Millions of camera phones and digital capture devices are sold annually worldwide. The even-greater number of photos and videos captured by these devices carry a significant value both for consumers and, often, for our culture. Improving the metadata attached to these resources will make the collections more accessible, searchable and, as a result, relevant for personal and public use.
This challenge focuses on capture device location and orientation, one dimension of content metadata. The problem can be stated simply: try to derive exact camera poses (location and orientation) of given photos that are lacking location annotation. This kind of technology could potentially be used to add metadata to existing or newly captured photos.
Assumptions: You can assume the availability of nearby photos/video with known location that can be used to derive unknown camera poses; other ideas that do not require existing content will be welcome.
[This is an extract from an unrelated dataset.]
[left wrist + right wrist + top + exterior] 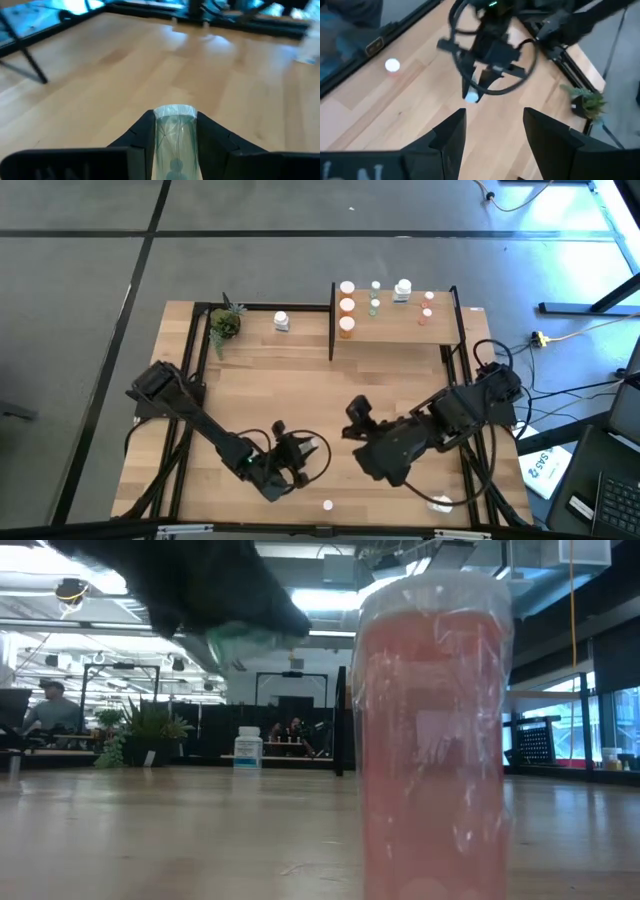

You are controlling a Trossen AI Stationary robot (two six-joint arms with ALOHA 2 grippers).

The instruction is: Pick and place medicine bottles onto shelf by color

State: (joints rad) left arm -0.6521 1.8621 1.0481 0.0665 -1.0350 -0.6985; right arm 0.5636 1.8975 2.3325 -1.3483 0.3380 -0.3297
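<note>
While the high view shows only our left gripper [312, 448] near the table's [300, 380] front edge, the left wrist view shows its fingers [142, 137] clamped on a green medicine bottle [174, 135]. Our right gripper [352, 418] hangs mid-table, fingers apart and holding nothing. A pinkish-red bottle [327, 504] stands at the front edge. Other bottles [347, 306] sit on the shelf [395, 328] at the back-right corner; bare wood lies between.

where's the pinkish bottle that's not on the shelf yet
In the high view the pinkish-red bottle stands alone at the table's near edge, between both arms; it fills the low view.
</note>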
While a “clean” solution is ideal, other models that help could be used, for example, exploiting inertia sensor data, properties of personal collections, or the presence of textual descriptors. Sub-solutions can assume the existence, for example, or some fuzzy specification of location (e.g., via cell tower ID) for the content.
Objective
Embedded GPS and orientation sensors make it possible to create a variety of interesting spatial photo browsing experiences (e.g., Nokia ImageSpace). Sensor based approach, however, suffers from lack of accuracy. GPS has an error in the order of several meters and accelerometer/magnetometer based orientation measurement is sensitive to motion and magnetic disturbances. In practice sensor based orientation can - at best - reach an accuracy of plus/minus few degrees.
On the other hand, it has also been demonstrated that computer vision techniques can be used to obtain the same pose information directly from the images. Technical challenge here is to combine the best of both worlds - sensor based camera poses can be corrected by accurate image matching, while GPS and sensors can make the computer vision problem tractable on a large scale.
Figure 1 illustrates an example set of images and noisy sensor based camera poses. Your pose correction system should automatically correct poses and outputs something similar to that of Figure 2.

Figure 1: Input data set

Figure 2: Highlighted cameras have a corrected pose. Current solutions can only correct the pose for cameras which have significant overlap, which is clearly visible here. The challenge is to extend computer vision based corrections to images with little or no overlap.
Submitted solutions are evaluated based on accuracy and robustness:
- The number of photos that can be successfully registered.
- The error in recovered camera poses relative to the ground truth.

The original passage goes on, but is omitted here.